I say her name out loud, using her name the way Flagellants would have lashed themselves to remember the Passion of Christ.

“Theresa Marie Blaxton—”

I may be the only one on earth who remembers her, who remembers to speak her name.

11, 25—

Paperwork for Simka to sign, to transfer my care to Timothy. Visiting him, this morning, I actually wear a suit—to impress him, I think, even though it’s been years since I’ve worn this suit and the fit isn’t quite right anymore. Out of style now, or just too tight over my waist and rear, the jacket shoulders pinched, the collar like a stranglehold. Up the central stairwell to where his secretary, a cousin of his, a plump woman with a thatch of cranberry-red curls and heavy blue eye shadow, buzzes me into the reception room.

“Domi!” she says, “I don’t recall having an appointment for you today. Here, have a brownie—”

“It’s just a social call,” I try to explain, but take a brownie anyway. And another.

Nervous. Twenty minutes or so, drinking a complimentary Keurig. Simka escorts a patient from his office, a teenage boy—fourteen, maybe fifteen—studded with a Mohawk of pins and pierced with chains through his face. They’re talking about woodworking, Simka going on about his Zen theory of the lathe. He has the boy working on a project, a chair it sounds like.

“Excellent, excellent,” says Simka, “but remember, too, that you had trouble making picture frames at first, but now—”

Simka gives the boy his full attention—he asks about something the boy was to have read, The Woodworker’s Guide , Amazon portals linking Add to cart , but when the boy fesses up that he hasn’t yet read the chapters, Simka smiles and nods and says, “Next time, next time—”

Simka’s secretary mentions that I’ve been waiting. He’s surprised to see me, saying, “I didn’t recognize you in the suit!” He shakes my hand and asks how I’ve been. He tells me I look suave, stroking his mustache and grinning, asking if the suit’s new, complimenting the fabric. I tell him the last time I wore this suit was when I eulogized my wife.

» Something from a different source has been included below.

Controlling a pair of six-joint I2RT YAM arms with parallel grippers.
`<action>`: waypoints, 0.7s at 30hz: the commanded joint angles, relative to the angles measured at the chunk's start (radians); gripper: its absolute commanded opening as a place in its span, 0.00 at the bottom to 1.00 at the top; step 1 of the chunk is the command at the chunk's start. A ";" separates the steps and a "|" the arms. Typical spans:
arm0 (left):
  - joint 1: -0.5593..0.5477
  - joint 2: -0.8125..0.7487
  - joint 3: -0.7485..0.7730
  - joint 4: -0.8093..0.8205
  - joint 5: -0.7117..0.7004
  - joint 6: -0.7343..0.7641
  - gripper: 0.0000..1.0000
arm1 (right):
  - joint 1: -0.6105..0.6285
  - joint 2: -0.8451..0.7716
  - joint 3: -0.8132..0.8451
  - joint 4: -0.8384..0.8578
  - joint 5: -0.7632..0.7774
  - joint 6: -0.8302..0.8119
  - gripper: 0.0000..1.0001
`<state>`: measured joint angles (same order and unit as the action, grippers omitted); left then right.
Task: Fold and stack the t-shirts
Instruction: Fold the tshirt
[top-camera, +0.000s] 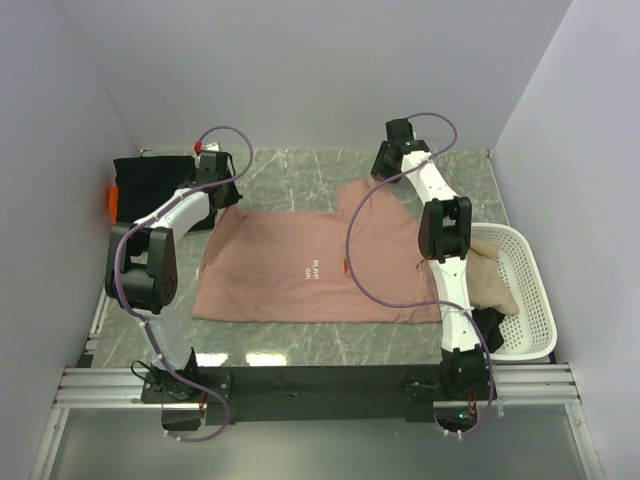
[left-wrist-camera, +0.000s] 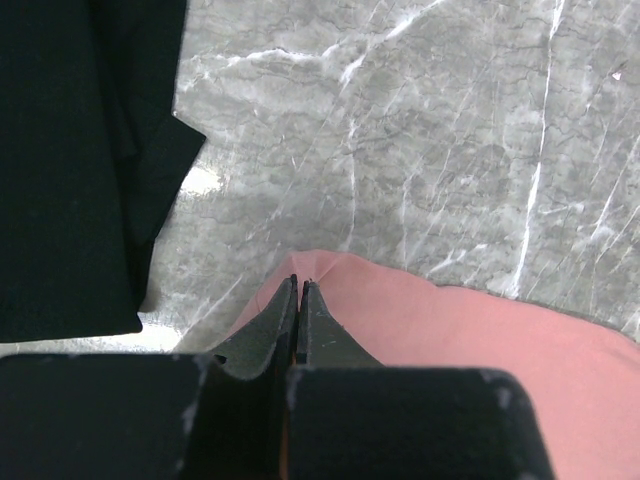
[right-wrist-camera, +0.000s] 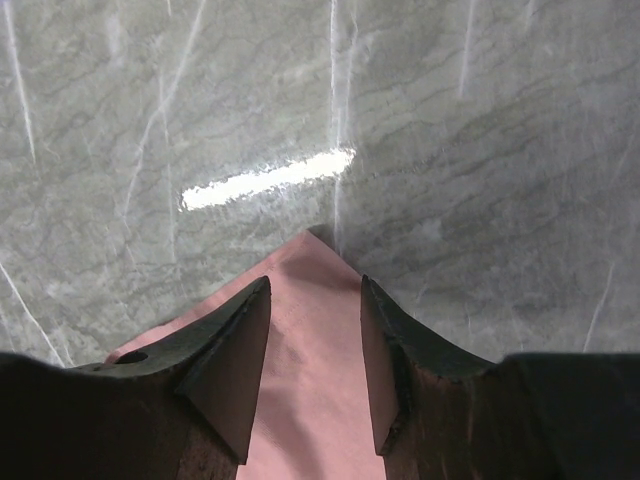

“Well, you look good,” he says.

He invites me into his office—the familiar room—and I take my usual sofa seat. Simka doesn’t sit in his usual seat, though, a leather recliner near the sofa, but rather wheels around the ergonomic chair from behind his desk. There’s a potted ficus, but otherwise the room’s bare. Comfortable, though. The furniture’s oversize leather—I’ve been so tired recently I feel I could curl up on the sofa and sleep. He asks how I am and I answer. He offers me more coffee. He asks about Timothy and I tell him everything’s fine. Awkward gaps stud the pleasantries until I realize I’m hesitant, that I’ve been waiting for him to pick up his notebook and pen, the usual signal that our session has started. I’m not his patient anymore—

“I just brought some paperwork for you to sign,” I tell him.

“Oh, yes,” he says, and I hand the sheets over. “You know, you didn’t have to hand deliver these forms—”

He takes them to his desk, flattens out the creases I’ve made in them and reads them over. Everything’s standard, I’ve been told—but Simka is thorough. He removes an ink pen from a small box he keeps on his desk, shakes it twice, then signs in his looping official script. One page and the next. The third. He looks over what he’s done—ending an almost eight-year relationship with a few swipes of his pen.

“Since you’re here, though, I wanted to show you something,” he says, pulling a file from his desk. “When you transferred to Dr. Reynolds, I went through your old paperwork to pass along anything relevant and found some drawings you made. Do you remember these?”